Avocats, l’un et l’autre ont défendu devant les tribunaux les terroristes israéliens. De plus, ils ont eux-mêmes menacé de mort Itzhak Rabin avant qu’il ne soit assassiné par l’un de leurs disciples.
En outre, l’un et l’autre déplorent qu’« Israël fasse un usage trop limité de la force ». D’ailleurs, ils exigent une intensification de la répression contre les Palestiniens… C’est sans doute dans ce dessein que Ben Gvir exige de Netanyahu le poste de ministre de la Sécurité intérieure et Smotrich celui de ministre de la Justice.
Avec cette nouvelle donne politique, le racisme violent, qui était implicite en Israël, va devenir explicite. Les Etats-Unis semblent dans l’embarras et Joseph Biden a déjà exhorté son ami Netanyahu à « la modération et au respect de nos valeurs communes ». Comme si avant ces élections, il n’y avait pas eu Sabra et Shatila; les innombrables guerres destructrices contre Gaza et le Liban; les incursions violentes sur une base quasi-quotidienne à Jénine, Naplouse et Hébron; les assassinats ciblés auxquels n’échappent même pas les journalistes sur le terrain. Mais aussi les démolitions de maisons et bâtiments palestiniens dont le nombre, rien que pour cette année, s’élève à près de 700… C’est donc ce que les candidats aux postes ministériels de la sécurité intérieure et de la justice, Itamar Ben Gvir et Bezalel Smotrich, appellent… « un usage trop limité de la force ».
Alors, que peut faire de plus un gouvernement que beaucoup d’observateurs prédisent déjà qu’il sera le plus extrémiste et le plus radical de l’histoire d’Israël? Et comment réagira la « Communauté internationale » face à cette nouvelle donne politique israélienne?

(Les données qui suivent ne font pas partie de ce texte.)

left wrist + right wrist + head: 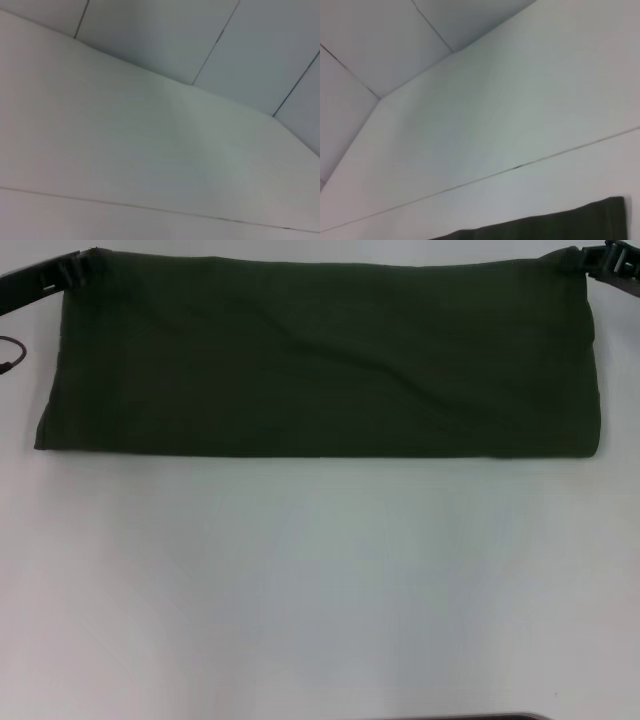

Très probablement comme d’habitude. Avec des phrases creuses et des communiqués oubliés et rangés dans les archives dès leur annonce. Telle cette déclaration du coordinateur spécial de l’ONU pour le processus de paix au Moyen-Orient, le Norvégien Tor Wennesland, faite le mercredi 2 novembre, au lendemain des élections israéliennes : « L’absence d’un processus de paix significatif pour mettre fin à l’occupation israélienne et résoudre le conflit alimente une détérioration dangereuse dans les territoires palestiniens occupés, en particulier en Cisjordanie et donne l’impression que le conflit est insoluble. »
Qui à l’ONU ou à Washington accordera la moindre attention à cette déclaration? Une indifférence qui date de décennies avant la double crise géostratégique et climatique qui secoue actuellement la planète.